Foto: Ilustrasi dolar Amerika Serikat (AS). (CNBC Indonesia/ Muhammad Sabki)
Jakarta, CNBC Indonesia - Pergerakan nilai tukar rupiah melawan dolar Amerika Serikat (AS) masih terpantau terus melemah ke atas level psikologis Rp15.000/US$. Merujuk pada data Refinitiv pada perdagangan kemarin, Senin (10/7/2023) mata uang Garuda ditutup ambles 0,40% secara harian menjadi Rp15.190/US$ di pasar spot.
Penutupan kemarin semakin memperparah pelemahan rupiah pada satu hari perdagangan sebelumnya, Jumat (7/7/2023) yang anjlok hingga 0,60% menjadi Rp15.130/US$. Dengan begitu, rupiah secara mingguan masih terjerembab di zona merah sebesar 1,24%.

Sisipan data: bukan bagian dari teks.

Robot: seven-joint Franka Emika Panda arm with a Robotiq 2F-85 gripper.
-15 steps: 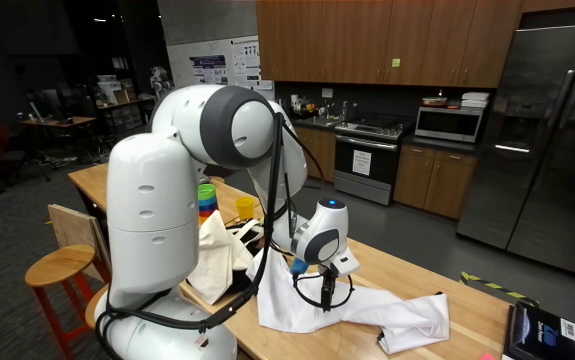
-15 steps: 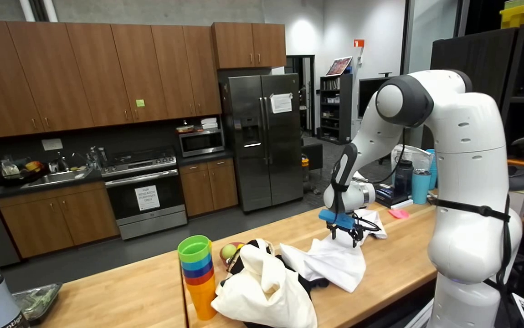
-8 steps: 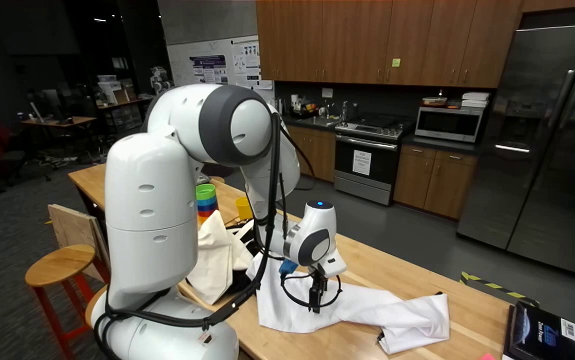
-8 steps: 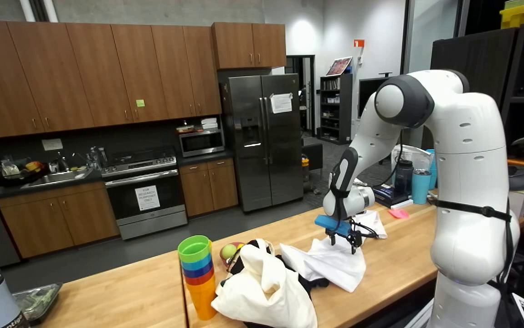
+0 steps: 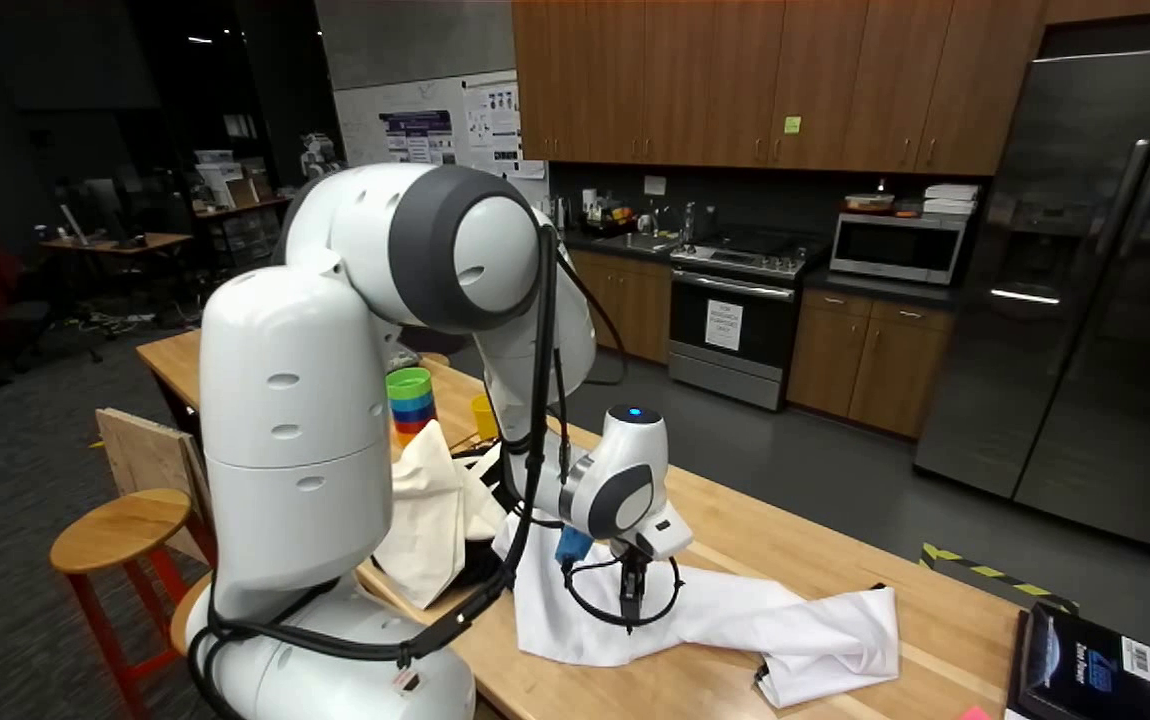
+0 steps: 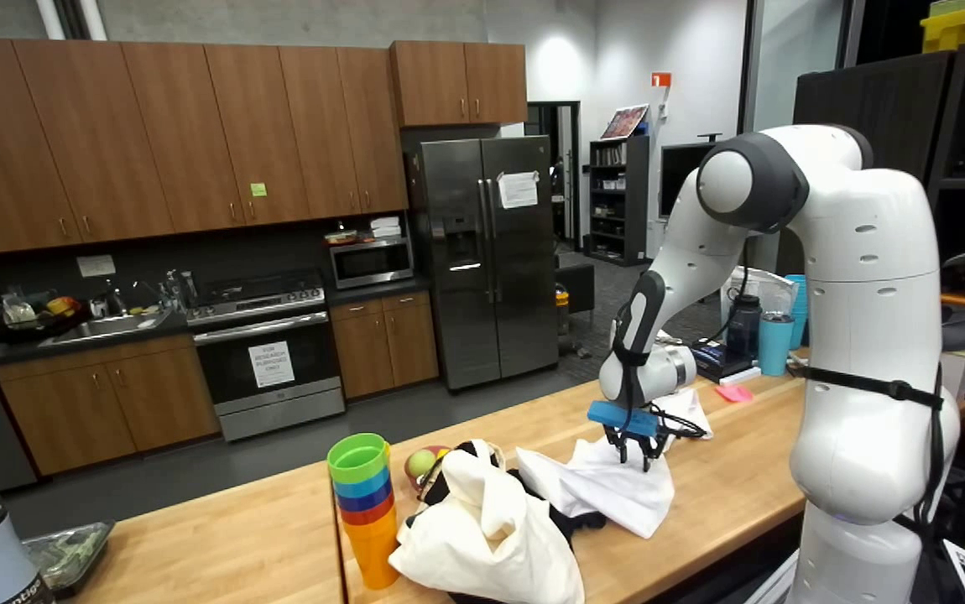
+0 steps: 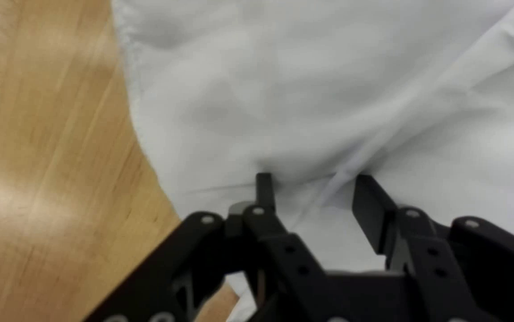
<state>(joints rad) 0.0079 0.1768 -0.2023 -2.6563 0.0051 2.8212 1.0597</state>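
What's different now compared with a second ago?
The claw has moved lower over the white cloth and a little toward the cream bag. Its fingers have drawn closer together but remain apart, nothing clearly gripped yet. The cloth, bag and stacked cups look unmoved.

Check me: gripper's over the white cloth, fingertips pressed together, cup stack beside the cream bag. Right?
Not quite: the fingertips aren't pressed together. The wrist view shows them apart, with a ridge of the white cloth between them. The rest is right: gripper over the white cloth, cup stack beside the cream bag.
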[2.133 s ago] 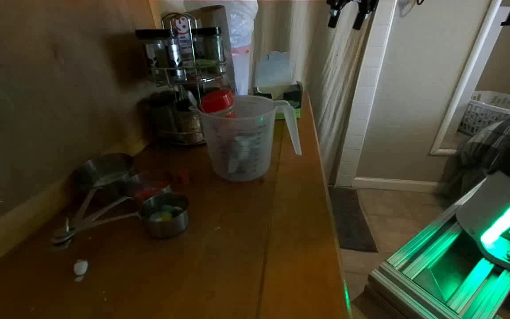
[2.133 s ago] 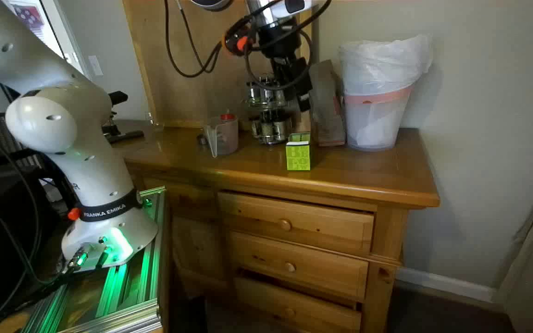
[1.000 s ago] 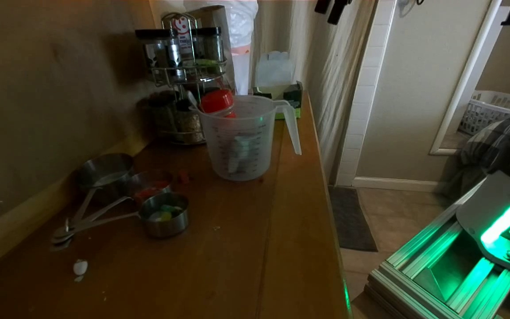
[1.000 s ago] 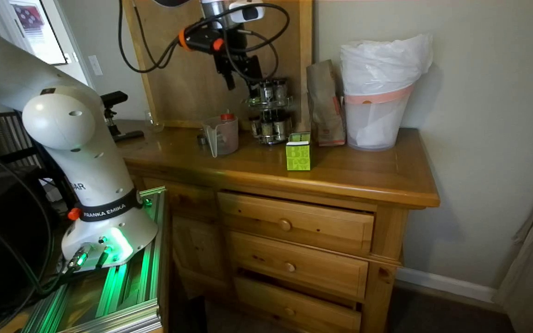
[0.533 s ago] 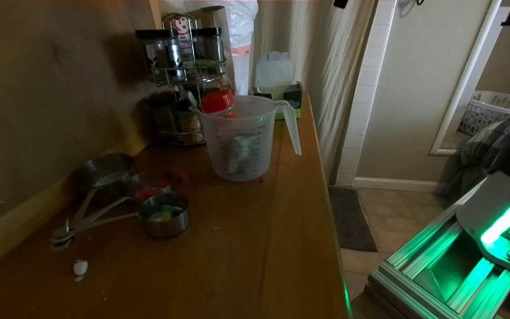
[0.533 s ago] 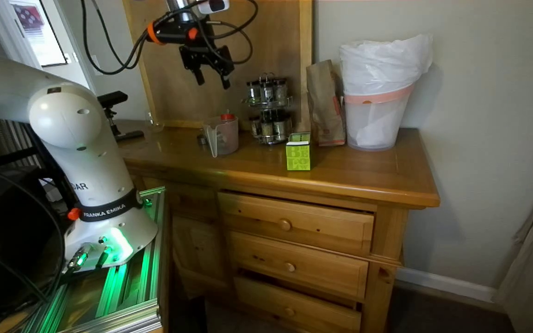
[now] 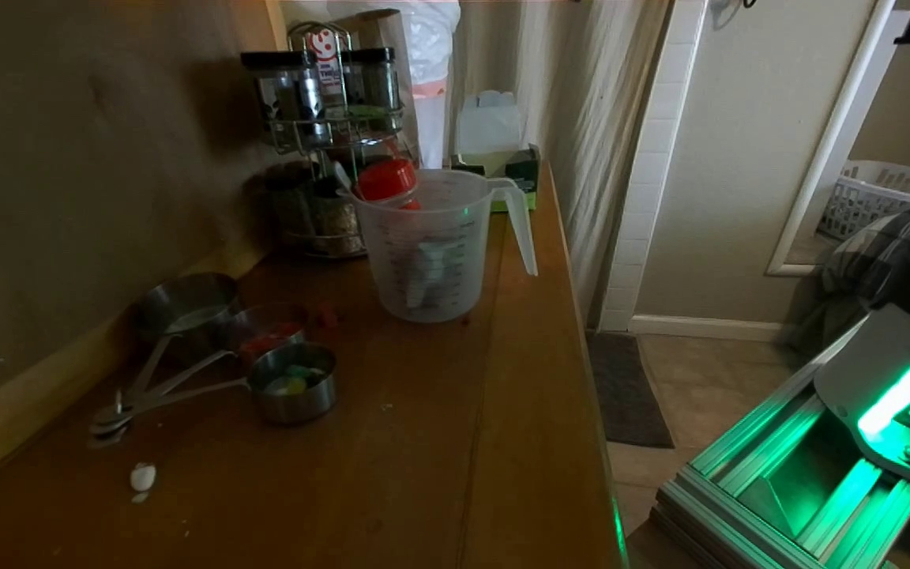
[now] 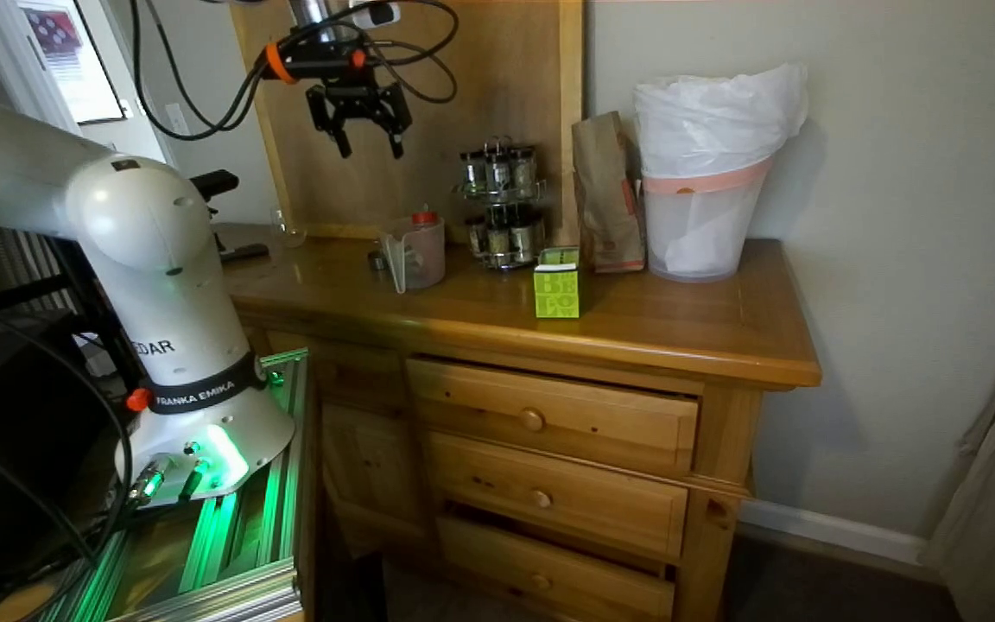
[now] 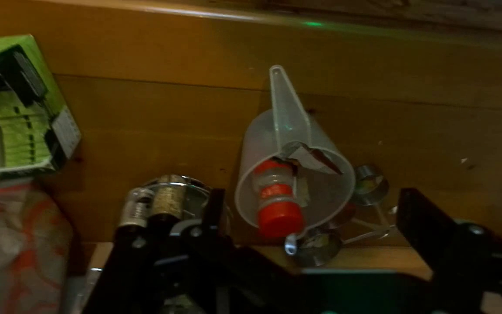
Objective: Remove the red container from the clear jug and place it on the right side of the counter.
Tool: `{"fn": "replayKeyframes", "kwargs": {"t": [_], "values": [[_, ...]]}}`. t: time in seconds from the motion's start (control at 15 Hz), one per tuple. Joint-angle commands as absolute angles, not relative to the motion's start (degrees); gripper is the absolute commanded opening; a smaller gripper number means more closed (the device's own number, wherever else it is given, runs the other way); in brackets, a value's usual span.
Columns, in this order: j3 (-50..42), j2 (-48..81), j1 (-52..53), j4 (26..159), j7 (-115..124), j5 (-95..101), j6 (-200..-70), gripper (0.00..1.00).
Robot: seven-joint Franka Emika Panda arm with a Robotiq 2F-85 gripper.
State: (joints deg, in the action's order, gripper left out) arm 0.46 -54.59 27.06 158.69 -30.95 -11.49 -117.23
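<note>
The gripper [image 8: 371,153] hangs above the counter [image 8: 687,320], pointing down, its fingers [image 9: 212,213] spread wide with nothing gripped. The red container [image 9: 277,196] is in the clear jug [image 7: 428,251], its cap [image 7: 386,180] up at the rim on the side away from the handle [image 7: 520,229]. Its long axis looks steep, leaning toward the counter's back edge; how far, I cannot tell.

From the gripper the container lies below and somewhat toward the counter's right end, seen from the front, where the bin [image 8: 703,216] stands: in the wrist view it is off-centre between the two fingers. These stand apart along the counter's length, across that lean, so I judge they can close on the cap's two sides without much wrist turning. The coming move seems to want a small shift toward the right end, then a descent. The spice rack [image 8: 502,226] is just beside the jug on that side, so the finger nearer the right end could catch it. Once lifted out, the container should go toward that end, perhaps near its front corner.
</note>
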Motion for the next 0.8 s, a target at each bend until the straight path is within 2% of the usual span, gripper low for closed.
{"fn": "replayKeyframes", "kwargs": {"t": [0.0, 0.4, 0.73], "values": [[5.03, -50.36, 33.09, 158.55, -32.14, -13.29, -121.78, 1.0], [6.05, -38.04, 34.0, 156.98, -30.82, -10.8, -134.72, 1.0], [4.66, -37.57, 34.19, 157.74, -30.69, -11.36, -135.1, 1.0]]}}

Penguatan rupiah sejak awal tahun juga semakin tergerus menjadi 2,41% dibandingkan akhir pekan lalu yang masih bertahan di zona hijau sebesar 2,8%.
Ambruk-nya rupiah tak lepas dari aliran keluar dana asing akibat investor yang menarik diri dari pasar keuangan domestik, terutama di pasar Surat Berharga Negara (SBN). Menurut data Kementerian Keuangan menunjukkan kepemilikan SBN oleh investor asing per Jumat (7/7/2023) tercatat Rp843,09 triliun atau setara 15,38%. Nilai tersebut turun sekitar Rp3,8 triliun jika dibandingkan per akhir Juni yang sebesar Rp846,89 triliun atau setara porsi 15,51%.
Tak hanya itu, di pasar saham sejak awal bulan masih ramai pembagian dividen dan tak tanggung-tanggung ada 37 emiten yang melewati masa cum date hingga perdagangan kemarin. Kecenderungan investor ketika memasuki masa ex date akan menjual sahamnya karena sudah mengamankan hak-nya mendapatkan dividen.
Sependapat dengan hal tersebut menurut Ekonom Bahana Sekuritas, Satria Sambijantoro menyampaikan pelemahan 1% di rupiah dalam lima hari terakhir memang yang terdalam di Asia, dan kemungkinan besar ini disebabkan oleh ketatnya pengambilan valas domestik.
"Kami mencatat pengambilan valas untuk repatriasi dividen masih belum selesai, dan setara kembalinya siklus impor setelah lebaran, terutama impor migas. Ketatnya likuiditas valas domestik juga terlihat dari penurunan 2 miliar dolar dari cadangan devisa BI. Divergensi kebijakan moneter antara bank sentral global yang mayoritas "hawkish" dengan BI yang masih bersifat dovish juga berkontribusi pada pelemahan nilai tukar rupiah"," tutur Satria, kepada CNBC Indonesia.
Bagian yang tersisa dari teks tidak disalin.